By the same token, the Indonesian unit of Freeport McMoRan, an American firm that operates Grasberg, a vast copper and gold mine high in the mountains of Papua, has paid more than $16.5bn in taxes over the past 16 years. Freeport plans to expand Grasberg; over the next 25 years it expects to cough up a further $40bn. Yet the governments of both countries are imperilling this bonanza.

Three years ago, in an effort to boost the economy by spurring domestic processing, Indonesia banned the export of unrefined metal ores. (Smelting copper ore adds little value, so it was exempted.) Mining collapsed: the output of bauxite, from which aluminium is refined, fell from 56m tonnes in 2013 to 1m tonnes in 2015 (see chart).

Some firms did begin building expensive smelters—but not nearly enough to process all the ore that had previously been mined.
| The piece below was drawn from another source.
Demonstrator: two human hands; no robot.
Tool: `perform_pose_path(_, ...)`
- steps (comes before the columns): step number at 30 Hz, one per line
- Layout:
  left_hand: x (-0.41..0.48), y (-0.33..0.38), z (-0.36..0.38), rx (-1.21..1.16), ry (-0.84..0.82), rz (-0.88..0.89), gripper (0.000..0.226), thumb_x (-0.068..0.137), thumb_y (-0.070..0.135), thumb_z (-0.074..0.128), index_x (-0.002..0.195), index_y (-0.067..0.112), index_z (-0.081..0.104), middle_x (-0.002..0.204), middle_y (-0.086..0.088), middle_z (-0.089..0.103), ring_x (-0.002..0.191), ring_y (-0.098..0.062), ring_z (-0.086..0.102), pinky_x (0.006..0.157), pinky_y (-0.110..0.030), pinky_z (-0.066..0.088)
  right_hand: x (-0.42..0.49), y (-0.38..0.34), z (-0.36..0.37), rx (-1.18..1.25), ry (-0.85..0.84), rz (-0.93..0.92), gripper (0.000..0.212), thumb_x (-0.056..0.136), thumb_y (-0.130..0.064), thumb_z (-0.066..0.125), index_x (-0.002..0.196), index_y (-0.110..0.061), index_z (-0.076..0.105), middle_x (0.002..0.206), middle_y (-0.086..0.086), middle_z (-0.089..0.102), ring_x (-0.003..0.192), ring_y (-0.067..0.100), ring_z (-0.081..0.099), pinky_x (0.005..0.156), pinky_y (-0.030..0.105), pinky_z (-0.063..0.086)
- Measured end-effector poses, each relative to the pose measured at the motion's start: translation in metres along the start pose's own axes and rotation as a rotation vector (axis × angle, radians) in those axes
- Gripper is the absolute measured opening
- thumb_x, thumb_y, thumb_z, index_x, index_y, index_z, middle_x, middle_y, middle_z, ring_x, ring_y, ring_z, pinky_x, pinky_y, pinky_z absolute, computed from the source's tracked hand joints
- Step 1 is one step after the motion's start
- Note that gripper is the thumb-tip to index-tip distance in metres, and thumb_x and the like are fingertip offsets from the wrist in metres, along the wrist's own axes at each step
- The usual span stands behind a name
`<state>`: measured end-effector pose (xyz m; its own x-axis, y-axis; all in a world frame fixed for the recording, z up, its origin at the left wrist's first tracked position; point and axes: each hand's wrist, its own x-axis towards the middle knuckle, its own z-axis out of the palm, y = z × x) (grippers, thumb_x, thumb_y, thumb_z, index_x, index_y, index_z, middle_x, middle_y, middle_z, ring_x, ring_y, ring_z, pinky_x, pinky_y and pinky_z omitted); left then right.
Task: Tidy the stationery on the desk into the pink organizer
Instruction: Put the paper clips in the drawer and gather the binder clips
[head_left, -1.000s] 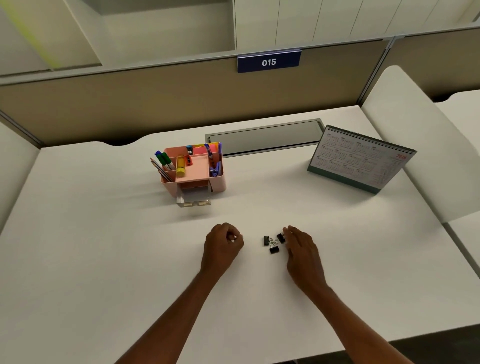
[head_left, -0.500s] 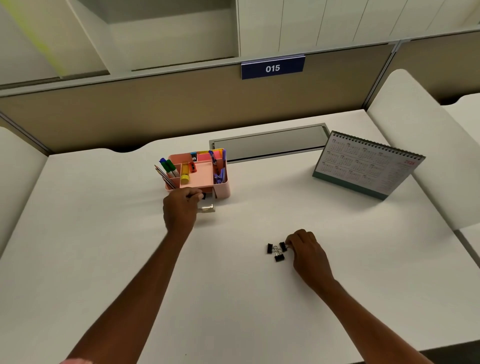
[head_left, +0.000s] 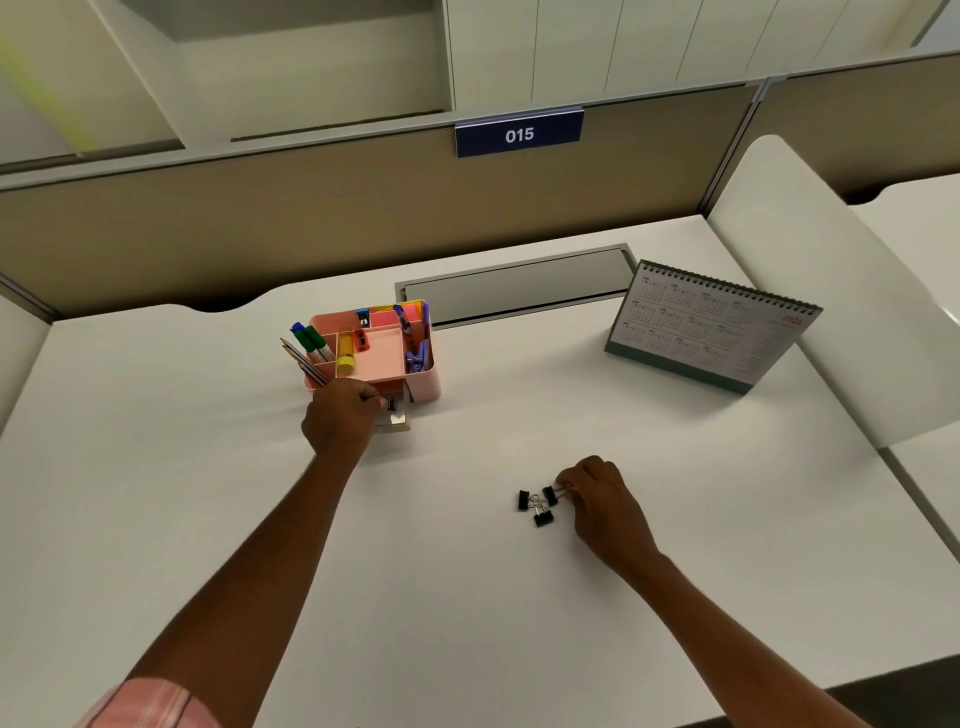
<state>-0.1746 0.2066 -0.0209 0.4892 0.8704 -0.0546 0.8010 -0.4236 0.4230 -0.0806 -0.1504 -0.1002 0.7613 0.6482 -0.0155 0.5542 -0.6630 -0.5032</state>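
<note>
The pink organizer (head_left: 425, 382) stands at the desk's middle left, with pens, markers, a yellow glue stick and sticky notes in it. Its clear drawer (head_left: 396, 423) is pulled out at the front. My left hand (head_left: 340, 415) is at that drawer and pinches a small black binder clip (head_left: 391, 403) over it. Three black binder clips (head_left: 537, 505) lie together nearer me on the right. My right hand (head_left: 602, 499) rests beside them and pinches the wire handle of the nearest clip (head_left: 550, 494).
A desk calendar (head_left: 711, 327) stands at the right rear. A grey cable hatch (head_left: 519, 288) is set into the desk behind the organizer. A tan partition with a "015" sign (head_left: 518, 134) closes the back. A white side panel (head_left: 831, 291) rises on the right.
My left hand went from the desk's middle up to the organizer's drawer with a clip. My right hand stayed by the clip pile and closed its fingers on one clip's handle.
</note>
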Motion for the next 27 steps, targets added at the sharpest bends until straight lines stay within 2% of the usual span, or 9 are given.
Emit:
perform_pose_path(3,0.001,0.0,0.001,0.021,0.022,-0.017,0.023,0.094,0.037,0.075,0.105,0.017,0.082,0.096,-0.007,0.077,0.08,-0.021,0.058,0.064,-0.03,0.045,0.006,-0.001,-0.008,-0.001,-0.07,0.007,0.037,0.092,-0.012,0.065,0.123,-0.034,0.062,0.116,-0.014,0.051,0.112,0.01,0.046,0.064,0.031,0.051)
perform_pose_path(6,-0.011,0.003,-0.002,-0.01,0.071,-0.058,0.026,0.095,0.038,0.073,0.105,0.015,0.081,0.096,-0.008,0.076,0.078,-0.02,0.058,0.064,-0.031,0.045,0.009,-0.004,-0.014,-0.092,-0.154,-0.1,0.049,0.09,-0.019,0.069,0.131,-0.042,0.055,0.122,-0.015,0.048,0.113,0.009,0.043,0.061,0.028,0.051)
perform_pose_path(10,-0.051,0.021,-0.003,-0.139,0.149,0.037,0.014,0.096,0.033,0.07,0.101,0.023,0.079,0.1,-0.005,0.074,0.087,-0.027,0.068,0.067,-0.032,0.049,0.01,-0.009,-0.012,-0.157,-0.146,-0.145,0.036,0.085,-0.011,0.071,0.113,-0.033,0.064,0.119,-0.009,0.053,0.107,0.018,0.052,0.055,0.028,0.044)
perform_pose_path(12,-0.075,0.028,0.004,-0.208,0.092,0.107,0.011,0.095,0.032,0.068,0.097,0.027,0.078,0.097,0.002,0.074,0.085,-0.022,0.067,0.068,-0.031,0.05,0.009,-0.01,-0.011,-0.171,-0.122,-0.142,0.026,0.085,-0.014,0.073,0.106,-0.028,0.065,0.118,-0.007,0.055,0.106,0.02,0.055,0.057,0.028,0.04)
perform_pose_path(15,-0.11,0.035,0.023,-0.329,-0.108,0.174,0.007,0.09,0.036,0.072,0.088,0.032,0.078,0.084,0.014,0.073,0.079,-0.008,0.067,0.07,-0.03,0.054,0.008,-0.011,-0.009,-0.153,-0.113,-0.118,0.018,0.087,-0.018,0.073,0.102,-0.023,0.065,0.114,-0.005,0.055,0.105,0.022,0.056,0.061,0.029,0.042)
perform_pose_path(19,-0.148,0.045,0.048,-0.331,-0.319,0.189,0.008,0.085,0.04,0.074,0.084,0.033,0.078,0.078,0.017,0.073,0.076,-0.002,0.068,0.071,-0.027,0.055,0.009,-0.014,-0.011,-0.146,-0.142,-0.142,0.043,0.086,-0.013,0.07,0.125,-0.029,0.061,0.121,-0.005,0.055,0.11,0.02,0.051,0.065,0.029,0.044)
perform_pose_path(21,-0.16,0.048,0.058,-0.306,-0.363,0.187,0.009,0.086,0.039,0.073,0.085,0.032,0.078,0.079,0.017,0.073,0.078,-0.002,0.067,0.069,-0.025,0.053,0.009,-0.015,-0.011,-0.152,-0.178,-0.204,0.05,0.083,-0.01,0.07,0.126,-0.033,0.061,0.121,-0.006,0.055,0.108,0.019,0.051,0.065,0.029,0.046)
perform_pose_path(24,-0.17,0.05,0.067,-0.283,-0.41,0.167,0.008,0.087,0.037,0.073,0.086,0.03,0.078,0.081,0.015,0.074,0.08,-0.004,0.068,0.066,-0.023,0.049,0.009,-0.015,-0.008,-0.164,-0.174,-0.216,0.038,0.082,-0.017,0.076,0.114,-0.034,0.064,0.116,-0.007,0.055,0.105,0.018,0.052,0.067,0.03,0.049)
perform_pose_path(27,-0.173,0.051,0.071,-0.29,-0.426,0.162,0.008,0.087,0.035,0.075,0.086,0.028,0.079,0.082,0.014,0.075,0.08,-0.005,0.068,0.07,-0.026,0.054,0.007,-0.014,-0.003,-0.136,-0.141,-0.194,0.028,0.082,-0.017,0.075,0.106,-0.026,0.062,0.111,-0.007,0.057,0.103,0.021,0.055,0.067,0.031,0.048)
Indonesia now has the capacity to process 3m tonnes of bauxite a year, for example. Instead, the law’s most noticeable effects were the closure of hundreds of mines, the loss of thousands of jobs and a collapse in government revenue from mining.

In January the government—in search of jobs and revenue—relaxed the ban, allowing some exports of unprocessed nickel and bauxite for the first time in four years. But, perhaps to show that it was not a soft touch, it also insisted that all mining firms operating under an older, more secure form of mining licence, including Freeport, convert them into a newer sort in order to receive export permits.